Alice Walker is an internationally celebrated writer, poet and activist whose books include seven novels, four collections of short stories, four children’s books, and volumes of essays and poetry. She won the Pulitzer Prize in Fiction in 1983 and the National Book Award. Walker has written many bestsellers; among them, The Temple of My Familiar; By The Light of My Father’s Smile; Possessing the Secret of Joy; We are the Ones We Have Been Waiting For: Inner Light in a Time of Darkness; and The Color Purple. You can read her full bio here.

About Professor Darieck Scott, moderator:

Darieck Scott earned his Ph.D. in Modern Thought and Literature at Stanford University, and an M.A. in African American Studies and a J.D. from Yale. Before coming to UC Berkeley he taught in the English departments of the University of Texas at Austin, and UC Santa Barbara. His teaching and research interests include: 20th and 21st century African American literature; creative writing; queer theory, and LGBTQ studies; race, gender and sexuality in fantasy, science fiction, and comic books.
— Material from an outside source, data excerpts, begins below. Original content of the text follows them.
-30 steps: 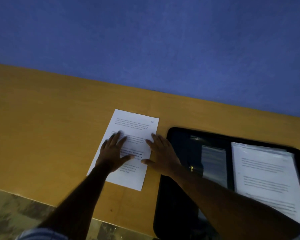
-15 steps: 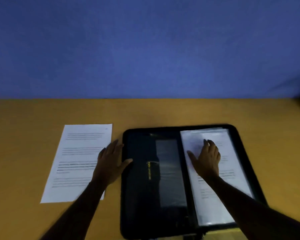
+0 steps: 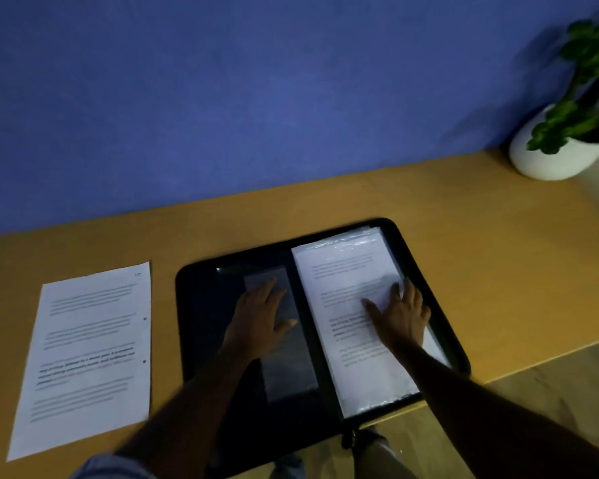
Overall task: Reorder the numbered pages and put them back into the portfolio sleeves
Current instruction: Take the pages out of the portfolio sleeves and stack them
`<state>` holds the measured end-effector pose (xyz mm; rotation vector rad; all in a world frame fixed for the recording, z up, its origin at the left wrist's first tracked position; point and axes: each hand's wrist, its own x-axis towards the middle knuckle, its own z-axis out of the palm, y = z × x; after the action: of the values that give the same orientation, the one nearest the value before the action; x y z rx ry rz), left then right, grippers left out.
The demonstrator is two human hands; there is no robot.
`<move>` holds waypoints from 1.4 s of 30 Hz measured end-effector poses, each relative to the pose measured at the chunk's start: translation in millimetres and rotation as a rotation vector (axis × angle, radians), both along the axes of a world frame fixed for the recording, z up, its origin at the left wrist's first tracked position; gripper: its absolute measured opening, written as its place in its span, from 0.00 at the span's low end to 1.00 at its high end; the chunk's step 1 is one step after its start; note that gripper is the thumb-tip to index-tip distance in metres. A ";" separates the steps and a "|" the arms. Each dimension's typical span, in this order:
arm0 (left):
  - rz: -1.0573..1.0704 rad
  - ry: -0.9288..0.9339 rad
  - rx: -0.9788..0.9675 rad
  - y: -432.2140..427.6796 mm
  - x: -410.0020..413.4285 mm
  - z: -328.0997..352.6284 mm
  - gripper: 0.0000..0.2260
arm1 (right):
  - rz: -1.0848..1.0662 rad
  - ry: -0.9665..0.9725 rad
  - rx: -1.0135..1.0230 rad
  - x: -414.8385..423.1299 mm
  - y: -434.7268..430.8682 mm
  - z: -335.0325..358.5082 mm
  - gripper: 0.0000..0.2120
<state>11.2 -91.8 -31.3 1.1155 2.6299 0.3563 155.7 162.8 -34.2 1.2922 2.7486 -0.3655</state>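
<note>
so my left hand [image 3: 260,316] just slid off the loose page [image 3: 83,354], now lying on the table [image 3: 498,254] beside the open portfolio [image 3: 201,323], and both hands rest inside it, fingers [image 3: 267,290] flat and holding nothing, right hand [image 3: 400,318] on the sleeved page [image 3: 343,267], so I guess the next sheet's coming out

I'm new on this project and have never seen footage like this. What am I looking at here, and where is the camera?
No machine: a person's two bare hands, filmed by a head-worn camera looking down. On the wooden table lie an open black portfolio, a loose printed page to its left, and a potted plant far right. The left hand rests flat on the portfolio's left half; the right hand presses the sleeved page. Neither holds anything.
</note>
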 end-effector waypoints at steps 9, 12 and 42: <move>0.011 0.016 -0.095 4.4 7.7 -5.1 0.34 | 0.086 0.301 -0.132 -7.3 -0.6 19.1 0.11; 0.078 -0.023 -0.067 15.6 12.9 4.2 0.31 | 0.112 0.315 -0.223 -13.2 -9.3 42.7 0.13; 1.189 -0.833 0.647 -94.3 -26.0 24.6 0.07 | 0.813 0.088 -0.268 -28.4 -142.7 -9.7 0.40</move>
<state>-14.9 -186.1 -6.7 -0.6039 2.0513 1.5294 127.3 20.1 -43.8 0.0567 2.8615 -0.6700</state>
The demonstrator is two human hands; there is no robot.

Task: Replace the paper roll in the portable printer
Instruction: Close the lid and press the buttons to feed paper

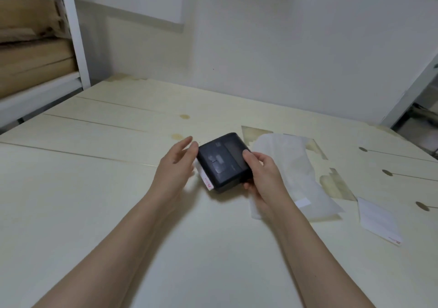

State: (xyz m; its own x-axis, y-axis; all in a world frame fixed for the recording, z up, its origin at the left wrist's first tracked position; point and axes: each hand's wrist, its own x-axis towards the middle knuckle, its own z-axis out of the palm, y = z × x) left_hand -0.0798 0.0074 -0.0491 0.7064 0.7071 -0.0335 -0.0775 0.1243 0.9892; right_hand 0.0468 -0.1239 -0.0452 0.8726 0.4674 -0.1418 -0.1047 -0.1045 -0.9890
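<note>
The portable printer (222,162) is a small black box held a little above the pale wooden table (94,189), its lid closed. A white paper strip (205,181) with red print sticks out from its left side. My right hand (260,175) grips the printer's right end, thumb on top and fingers underneath. My left hand (176,165) is at the printer's left end with fingers spread, fingertips near or touching its corner; whether it grips is unclear. No loose paper roll is visible.
A crumpled translucent white bag (291,172) lies right of the printer. A torn slip of printed paper (379,220) lies further right. White shelving with brown cardboard (33,54) stands at the left; a white wall is behind the table.
</note>
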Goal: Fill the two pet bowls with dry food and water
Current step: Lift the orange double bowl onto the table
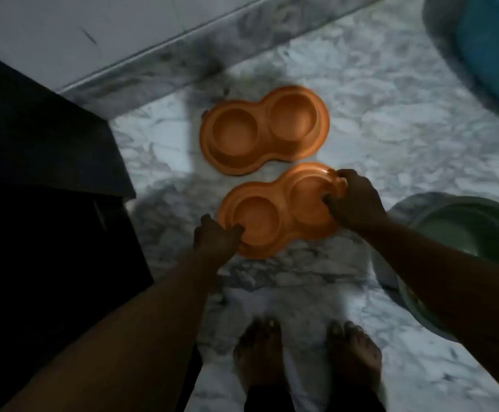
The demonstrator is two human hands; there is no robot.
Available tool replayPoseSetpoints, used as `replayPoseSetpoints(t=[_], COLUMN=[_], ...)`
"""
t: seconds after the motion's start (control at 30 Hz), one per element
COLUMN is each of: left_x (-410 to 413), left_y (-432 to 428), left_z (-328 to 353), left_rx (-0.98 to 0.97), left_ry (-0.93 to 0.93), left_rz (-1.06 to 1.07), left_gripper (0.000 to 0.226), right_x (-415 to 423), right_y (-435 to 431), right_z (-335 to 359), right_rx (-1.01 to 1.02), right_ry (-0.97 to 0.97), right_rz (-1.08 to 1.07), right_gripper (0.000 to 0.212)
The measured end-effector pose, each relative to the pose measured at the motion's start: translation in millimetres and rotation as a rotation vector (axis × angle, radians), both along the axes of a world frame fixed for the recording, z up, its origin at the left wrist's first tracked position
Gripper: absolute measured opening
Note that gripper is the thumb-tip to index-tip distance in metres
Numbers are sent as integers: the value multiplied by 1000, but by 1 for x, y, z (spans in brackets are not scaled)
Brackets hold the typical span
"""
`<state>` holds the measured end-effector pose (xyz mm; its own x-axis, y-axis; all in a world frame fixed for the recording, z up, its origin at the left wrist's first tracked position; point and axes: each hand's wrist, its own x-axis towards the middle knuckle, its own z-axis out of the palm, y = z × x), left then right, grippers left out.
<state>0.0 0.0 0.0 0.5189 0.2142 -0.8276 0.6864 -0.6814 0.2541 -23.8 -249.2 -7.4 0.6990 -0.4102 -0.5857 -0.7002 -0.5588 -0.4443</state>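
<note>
Two orange double pet bowls lie on the marble floor, each with two round wells that look empty. The far bowl rests near the wall. I hold the near bowl at both ends: my left hand grips its lower left rim, with the thumb in the left well, and my right hand grips its upper right rim, fingers curled over the edge. Whether this bowl touches the floor is unclear.
A round metal basin sits at the right, partly behind my right forearm. A blue tub stands at the top right. A dark cabinet fills the left. My bare feet stand below the bowls. A marble skirting runs behind.
</note>
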Motion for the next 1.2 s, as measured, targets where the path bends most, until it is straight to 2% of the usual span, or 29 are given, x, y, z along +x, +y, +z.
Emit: replayPoseSetpoints(t=[0.1,0.23,0.37,0.47,0.53,0.67,0.77,0.83,0.93,1.03,1.13,1.2], left_x=[-5,-10,-1,19,37,66,76,75,64,46,17,-1], left_y=[-7,-2,0,-3,-7,-19,-18,-13,5,35,82,116], left_z=[-26,-27,33,115,185,358,488,570,680,758,815,837], left_rx=[99,52,23,21,7,-17,-42,-47,-32,-9,34,42], left_ry=[-83,-183,-230,-270,-312,-385,-489,-572,-658,-766,-896,-908], left_rz=[-16,28,85,134,139,130,165,158,194,236,293,348], left_gripper=[68,44,53,61,57,51,44,35,45,59,54,61], right_x=[-4,-13,-11,-2,9,36,50,56,61,61,54,50], right_y=[-6,-8,-9,-10,-14,-20,-24,-21,-7,21,67,100], right_z=[-21,-12,51,131,195,355,478,559,663,736,784,804], right_rx=[-73,-60,-52,-53,-44,-65,-91,-88,-94,-56,-17,12], right_ry=[-23,-18,-40,-83,-135,-234,-329,-391,-497,-565,-667,-707], right_rz=[62,22,10,21,-10,-19,23,27,56,85,159,206], right_gripper=[56,51,58,58,56,41,45,39,46,40,31,29])
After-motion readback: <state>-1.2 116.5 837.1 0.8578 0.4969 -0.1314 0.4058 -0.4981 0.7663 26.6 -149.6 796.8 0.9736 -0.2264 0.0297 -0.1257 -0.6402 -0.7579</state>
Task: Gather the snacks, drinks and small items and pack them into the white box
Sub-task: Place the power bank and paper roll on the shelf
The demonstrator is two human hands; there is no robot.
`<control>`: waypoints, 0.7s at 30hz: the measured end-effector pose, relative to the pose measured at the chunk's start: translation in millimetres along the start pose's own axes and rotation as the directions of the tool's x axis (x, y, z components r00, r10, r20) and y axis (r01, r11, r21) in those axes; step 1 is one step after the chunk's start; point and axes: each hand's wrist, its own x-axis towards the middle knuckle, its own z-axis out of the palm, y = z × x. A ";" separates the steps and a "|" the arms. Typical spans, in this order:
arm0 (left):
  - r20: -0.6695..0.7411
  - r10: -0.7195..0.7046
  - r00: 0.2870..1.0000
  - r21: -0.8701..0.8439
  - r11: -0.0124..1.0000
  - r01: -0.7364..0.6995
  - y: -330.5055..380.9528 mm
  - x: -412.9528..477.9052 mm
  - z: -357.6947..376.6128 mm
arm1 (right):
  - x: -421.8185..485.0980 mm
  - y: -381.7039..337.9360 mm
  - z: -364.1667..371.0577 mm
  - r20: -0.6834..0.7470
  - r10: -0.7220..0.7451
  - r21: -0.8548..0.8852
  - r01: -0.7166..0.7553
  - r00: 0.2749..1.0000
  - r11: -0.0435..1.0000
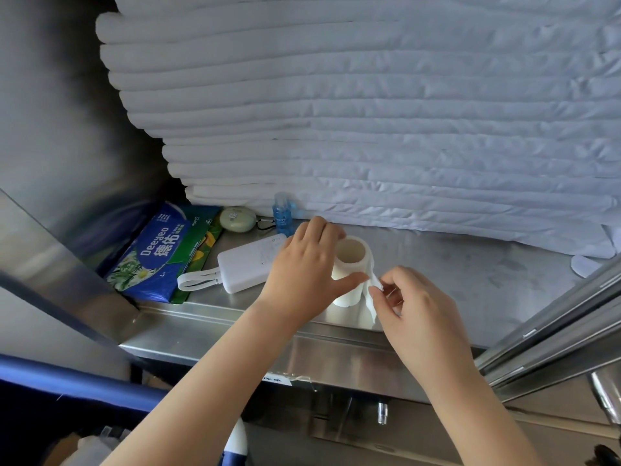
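Observation:
A nearly used-up roll of white tissue paper [353, 260] stands on the steel shelf [453, 274]. My left hand [304, 267] grips it from the left, thumb across its front. My right hand [415, 307] pinches the loose end of the paper [373, 284] beside the roll. To the left lie a white power bank [247, 264] with a strap, a blue pack of wet wipes [151, 253], a green packet [198, 247], a pale green oval case [238, 219] and a small blue spray bottle [282, 215]. No white box is in view.
A tall stack of folded white bedding [369, 112] fills the back of the shelf. A steel side wall [60, 146] closes the left. Metal rails [554, 331] run along the right. A blue bar [84, 381] crosses the lower left.

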 end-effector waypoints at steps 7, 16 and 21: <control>0.326 0.124 0.937 -0.337 0.942 -0.007 -15.2 -2.4 -10.4 | 0.2 -0.1 0.3 0.017 -0.008 0.011 0.008 1.000 1.000; 0.213 0.173 0.962 -0.229 0.966 -0.122 -18.3 0.6 -13.2 | 0.4 1.3 0.3 -0.001 -0.018 0.000 0.018 1.000 1.000; 0.192 0.148 0.970 -0.157 0.980 -0.119 -12.0 -0.6 -11.4 | 4.3 3.3 1.9 -0.002 -0.002 -0.007 0.002 1.000 1.000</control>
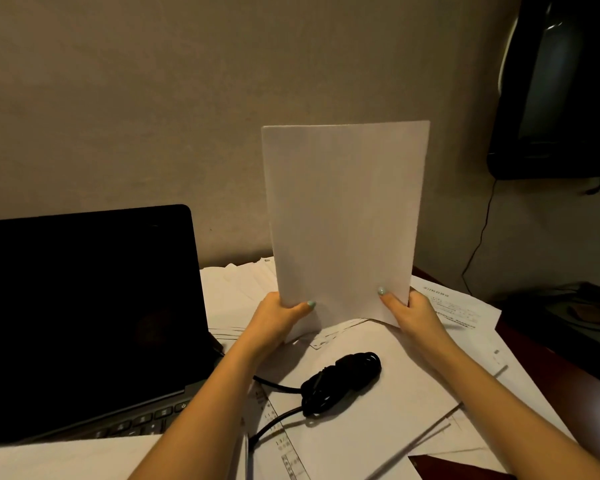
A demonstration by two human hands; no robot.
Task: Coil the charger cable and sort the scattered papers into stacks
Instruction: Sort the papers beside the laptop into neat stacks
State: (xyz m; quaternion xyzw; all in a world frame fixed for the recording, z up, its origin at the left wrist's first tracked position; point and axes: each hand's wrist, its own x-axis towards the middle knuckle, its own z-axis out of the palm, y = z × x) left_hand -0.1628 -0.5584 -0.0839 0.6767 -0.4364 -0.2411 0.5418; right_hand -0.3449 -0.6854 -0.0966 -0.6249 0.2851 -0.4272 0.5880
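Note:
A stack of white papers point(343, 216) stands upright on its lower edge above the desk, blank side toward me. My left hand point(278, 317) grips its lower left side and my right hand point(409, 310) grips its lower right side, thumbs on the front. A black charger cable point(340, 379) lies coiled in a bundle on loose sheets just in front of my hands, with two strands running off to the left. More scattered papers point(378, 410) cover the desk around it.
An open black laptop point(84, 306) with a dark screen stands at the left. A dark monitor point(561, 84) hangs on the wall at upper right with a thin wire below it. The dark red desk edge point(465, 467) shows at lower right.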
About Ra Malika Imhotep, moderator:

Ra Malika Imhotep is a Black feminist writer + performance artist from Atlanta, Georgia currently pursuing a Doctoral degree in African Diaspora Studies at the University of California, Berkeley. Her intellectual + creative work tends to the relationships between queer articulations of Black femininity, vernacular culture & the performance of labor. She is co-convener of an embodied spiritual-political education project called The Church of Black Feminist Thought.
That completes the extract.